EXERCISE
In the entries below, find the line with "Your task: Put" and the line with "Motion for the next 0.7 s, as". Reproduce those two lines and every line between them exactly, and nothing more.

INPUT DATA START

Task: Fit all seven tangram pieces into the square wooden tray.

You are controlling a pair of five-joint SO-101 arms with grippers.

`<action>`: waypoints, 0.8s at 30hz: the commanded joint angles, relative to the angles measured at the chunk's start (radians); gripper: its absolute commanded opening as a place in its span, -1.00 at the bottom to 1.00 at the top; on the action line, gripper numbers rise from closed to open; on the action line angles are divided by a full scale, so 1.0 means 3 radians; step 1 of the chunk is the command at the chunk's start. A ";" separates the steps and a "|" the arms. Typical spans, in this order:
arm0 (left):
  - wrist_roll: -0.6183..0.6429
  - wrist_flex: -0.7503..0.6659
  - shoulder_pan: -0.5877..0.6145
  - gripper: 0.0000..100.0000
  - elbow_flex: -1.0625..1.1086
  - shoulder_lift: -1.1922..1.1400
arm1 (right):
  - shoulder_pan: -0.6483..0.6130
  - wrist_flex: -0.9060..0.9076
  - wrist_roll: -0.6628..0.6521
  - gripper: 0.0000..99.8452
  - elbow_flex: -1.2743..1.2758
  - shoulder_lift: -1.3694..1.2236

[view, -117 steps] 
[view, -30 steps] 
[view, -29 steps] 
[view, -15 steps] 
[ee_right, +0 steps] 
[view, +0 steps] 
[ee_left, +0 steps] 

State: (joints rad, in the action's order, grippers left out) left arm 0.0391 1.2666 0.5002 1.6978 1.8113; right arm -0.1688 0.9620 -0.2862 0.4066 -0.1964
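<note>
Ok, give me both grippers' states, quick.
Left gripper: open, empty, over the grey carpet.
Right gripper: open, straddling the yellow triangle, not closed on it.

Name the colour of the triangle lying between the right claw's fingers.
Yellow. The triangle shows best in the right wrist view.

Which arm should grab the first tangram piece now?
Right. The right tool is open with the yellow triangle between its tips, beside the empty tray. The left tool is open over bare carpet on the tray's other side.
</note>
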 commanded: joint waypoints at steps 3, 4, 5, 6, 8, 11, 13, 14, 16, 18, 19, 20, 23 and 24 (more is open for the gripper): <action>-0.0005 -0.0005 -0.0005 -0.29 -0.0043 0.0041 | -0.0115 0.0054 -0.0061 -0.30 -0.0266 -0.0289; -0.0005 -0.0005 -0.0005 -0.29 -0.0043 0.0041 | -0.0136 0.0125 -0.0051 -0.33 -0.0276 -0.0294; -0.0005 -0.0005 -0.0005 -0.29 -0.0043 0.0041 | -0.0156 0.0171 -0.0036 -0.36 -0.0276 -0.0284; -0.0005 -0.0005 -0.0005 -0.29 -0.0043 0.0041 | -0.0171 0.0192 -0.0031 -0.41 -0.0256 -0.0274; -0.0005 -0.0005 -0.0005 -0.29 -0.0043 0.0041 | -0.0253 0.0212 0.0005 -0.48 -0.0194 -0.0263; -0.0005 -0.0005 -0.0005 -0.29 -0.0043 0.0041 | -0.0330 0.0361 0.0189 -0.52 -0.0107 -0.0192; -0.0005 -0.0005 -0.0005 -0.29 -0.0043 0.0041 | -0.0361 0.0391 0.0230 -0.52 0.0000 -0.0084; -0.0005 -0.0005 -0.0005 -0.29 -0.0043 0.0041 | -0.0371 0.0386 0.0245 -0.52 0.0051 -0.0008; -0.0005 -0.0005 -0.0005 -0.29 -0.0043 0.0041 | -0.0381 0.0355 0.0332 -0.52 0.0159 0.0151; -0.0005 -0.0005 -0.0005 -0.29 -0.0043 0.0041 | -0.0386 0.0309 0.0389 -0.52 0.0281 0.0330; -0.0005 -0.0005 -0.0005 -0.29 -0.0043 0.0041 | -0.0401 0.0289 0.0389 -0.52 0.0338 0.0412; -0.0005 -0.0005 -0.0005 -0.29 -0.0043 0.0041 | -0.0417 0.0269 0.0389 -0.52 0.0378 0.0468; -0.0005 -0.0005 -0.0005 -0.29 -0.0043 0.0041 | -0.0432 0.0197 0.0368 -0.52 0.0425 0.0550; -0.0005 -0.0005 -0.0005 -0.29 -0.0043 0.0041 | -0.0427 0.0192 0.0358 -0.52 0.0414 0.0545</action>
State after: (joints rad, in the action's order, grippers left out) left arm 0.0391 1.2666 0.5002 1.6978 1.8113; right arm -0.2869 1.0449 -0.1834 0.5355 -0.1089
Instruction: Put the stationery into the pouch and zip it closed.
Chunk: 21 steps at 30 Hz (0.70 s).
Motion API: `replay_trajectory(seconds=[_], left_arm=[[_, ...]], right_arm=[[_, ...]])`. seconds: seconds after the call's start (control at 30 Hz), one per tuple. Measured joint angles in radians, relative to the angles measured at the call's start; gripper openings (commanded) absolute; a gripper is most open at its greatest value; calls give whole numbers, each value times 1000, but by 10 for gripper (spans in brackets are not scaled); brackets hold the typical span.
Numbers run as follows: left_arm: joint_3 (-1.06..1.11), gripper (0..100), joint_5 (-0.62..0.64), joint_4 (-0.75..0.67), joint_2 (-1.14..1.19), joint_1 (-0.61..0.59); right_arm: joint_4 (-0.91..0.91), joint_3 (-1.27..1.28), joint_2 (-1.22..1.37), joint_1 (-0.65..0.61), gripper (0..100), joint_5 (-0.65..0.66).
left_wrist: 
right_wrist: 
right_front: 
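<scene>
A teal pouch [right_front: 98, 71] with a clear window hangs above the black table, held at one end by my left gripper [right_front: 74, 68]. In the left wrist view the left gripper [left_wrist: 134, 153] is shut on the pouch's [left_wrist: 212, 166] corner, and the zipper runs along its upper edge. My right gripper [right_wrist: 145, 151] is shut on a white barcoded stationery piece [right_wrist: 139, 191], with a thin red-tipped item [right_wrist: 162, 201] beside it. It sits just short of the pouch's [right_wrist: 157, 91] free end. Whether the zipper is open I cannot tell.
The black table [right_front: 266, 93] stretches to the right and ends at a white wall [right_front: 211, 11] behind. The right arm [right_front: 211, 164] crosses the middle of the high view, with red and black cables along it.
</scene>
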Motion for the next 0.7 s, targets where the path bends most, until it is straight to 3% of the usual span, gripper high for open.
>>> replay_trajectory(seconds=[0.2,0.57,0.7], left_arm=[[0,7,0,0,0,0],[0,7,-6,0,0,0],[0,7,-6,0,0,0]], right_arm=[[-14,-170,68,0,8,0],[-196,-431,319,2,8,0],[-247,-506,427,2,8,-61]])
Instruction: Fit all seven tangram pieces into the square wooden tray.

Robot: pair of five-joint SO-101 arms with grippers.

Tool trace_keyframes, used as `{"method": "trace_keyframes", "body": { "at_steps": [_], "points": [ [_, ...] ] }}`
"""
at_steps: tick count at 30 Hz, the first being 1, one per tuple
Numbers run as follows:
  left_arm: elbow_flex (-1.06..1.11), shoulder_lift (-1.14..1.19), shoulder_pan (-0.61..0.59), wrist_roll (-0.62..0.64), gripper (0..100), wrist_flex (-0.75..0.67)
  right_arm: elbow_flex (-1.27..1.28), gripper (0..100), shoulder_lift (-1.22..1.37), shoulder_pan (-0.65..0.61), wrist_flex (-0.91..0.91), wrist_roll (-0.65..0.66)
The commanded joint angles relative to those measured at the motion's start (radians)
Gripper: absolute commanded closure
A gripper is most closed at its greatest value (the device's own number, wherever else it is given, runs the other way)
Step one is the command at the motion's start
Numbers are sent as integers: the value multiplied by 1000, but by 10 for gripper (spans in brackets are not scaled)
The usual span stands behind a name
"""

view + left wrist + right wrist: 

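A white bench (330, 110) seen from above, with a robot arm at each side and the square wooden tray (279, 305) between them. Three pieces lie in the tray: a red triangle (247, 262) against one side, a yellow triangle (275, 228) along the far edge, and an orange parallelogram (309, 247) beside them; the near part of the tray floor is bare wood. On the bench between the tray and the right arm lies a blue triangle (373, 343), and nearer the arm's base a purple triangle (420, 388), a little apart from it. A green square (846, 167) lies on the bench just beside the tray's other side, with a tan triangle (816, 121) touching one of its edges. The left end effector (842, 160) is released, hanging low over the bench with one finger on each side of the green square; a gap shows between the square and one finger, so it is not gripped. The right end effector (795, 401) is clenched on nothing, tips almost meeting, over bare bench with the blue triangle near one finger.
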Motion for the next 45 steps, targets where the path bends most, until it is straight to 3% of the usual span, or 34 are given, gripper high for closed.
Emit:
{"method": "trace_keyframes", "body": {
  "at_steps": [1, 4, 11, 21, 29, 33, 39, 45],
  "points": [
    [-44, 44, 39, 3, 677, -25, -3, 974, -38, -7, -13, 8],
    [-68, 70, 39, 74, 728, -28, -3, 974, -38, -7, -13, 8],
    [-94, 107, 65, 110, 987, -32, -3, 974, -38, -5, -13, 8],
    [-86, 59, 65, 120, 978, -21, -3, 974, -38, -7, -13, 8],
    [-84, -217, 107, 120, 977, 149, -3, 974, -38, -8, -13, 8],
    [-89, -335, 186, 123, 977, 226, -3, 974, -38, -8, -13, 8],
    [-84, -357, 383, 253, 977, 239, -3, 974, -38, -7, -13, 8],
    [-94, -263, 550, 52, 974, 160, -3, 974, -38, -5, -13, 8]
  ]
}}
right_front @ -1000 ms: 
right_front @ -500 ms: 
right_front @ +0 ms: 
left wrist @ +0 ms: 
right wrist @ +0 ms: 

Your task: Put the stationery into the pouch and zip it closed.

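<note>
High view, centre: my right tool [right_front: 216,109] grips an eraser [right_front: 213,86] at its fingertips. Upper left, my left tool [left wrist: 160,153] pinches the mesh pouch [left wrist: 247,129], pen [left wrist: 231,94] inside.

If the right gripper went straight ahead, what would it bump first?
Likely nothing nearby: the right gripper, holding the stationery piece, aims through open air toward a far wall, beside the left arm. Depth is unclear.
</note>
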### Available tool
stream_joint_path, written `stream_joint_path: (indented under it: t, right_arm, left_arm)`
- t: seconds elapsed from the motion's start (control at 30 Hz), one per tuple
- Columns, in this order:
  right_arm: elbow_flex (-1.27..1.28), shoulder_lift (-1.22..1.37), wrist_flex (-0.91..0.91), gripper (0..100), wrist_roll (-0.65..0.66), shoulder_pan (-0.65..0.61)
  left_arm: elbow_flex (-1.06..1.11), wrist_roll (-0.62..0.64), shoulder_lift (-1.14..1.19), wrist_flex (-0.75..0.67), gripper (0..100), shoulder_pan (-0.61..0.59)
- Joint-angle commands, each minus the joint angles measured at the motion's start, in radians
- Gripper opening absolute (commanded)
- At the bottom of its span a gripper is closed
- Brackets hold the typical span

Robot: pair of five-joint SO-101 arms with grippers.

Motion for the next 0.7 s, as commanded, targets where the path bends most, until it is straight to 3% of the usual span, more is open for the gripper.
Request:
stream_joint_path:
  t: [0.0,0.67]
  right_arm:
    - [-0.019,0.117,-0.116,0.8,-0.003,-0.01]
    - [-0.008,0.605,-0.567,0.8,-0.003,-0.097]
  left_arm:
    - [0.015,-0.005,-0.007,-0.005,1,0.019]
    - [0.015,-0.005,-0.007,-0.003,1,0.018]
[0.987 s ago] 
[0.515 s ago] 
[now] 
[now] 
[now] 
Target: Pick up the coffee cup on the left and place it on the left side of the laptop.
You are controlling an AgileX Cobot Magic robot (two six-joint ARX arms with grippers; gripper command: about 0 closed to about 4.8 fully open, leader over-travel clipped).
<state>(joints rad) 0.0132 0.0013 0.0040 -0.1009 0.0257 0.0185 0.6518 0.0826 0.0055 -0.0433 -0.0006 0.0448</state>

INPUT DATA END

RESULT FOR THIS TASK
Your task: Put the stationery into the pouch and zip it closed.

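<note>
High view, centre: my right tool [right_front: 216,109] grips an eraser [right_front: 213,86] at its fingertips. Upper left, my left tool [left wrist: 160,153] pinches the mesh pouch [left wrist: 247,129], pen [left wrist: 231,94] inside.

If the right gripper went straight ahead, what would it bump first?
Likely nothing nearby: the right gripper, holding the stationery piece, aims through open air toward a far wall, beside the left arm. Depth is unclear.
</note>
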### Available tool
stream_joint_path, written `stream_joint_path: (indented under it: t, right_arm, left_arm)`
- t: seconds elapsed from the motion's start (control at 30 Hz), one per tuple
- Columns, in this order:
  right_arm: elbow_flex (-1.27..1.28), shoulder_lift (-1.22..1.37), wrist_flex (-0.91..0.91), gripper (0..100), wrist_roll (-0.65..0.66), shoulder_pan (-0.65..0.61)
  left_arm: elbow_flex (-1.06..1.11), wrist_roll (-0.62..0.64), shoulder_lift (-1.14..1.19), wrist_flex (-0.75..0.67), gripper (0..100), shoulder_pan (-0.61..0.59)
- Joint-angle commands, each minus the joint angles measured at the motion's start, in radians
- Gripper opening absolute (commanded)
- At the bottom of its span a gripper is closed
- Brackets hold the typical span

Robot: pair of five-joint SO-101 arms with grippers.

Motion for the next 0.7 s, as commanded, targets where the path bends most, until it is straight to 3% of the usual span, more is open for the gripper.

No more work is left in this exercise.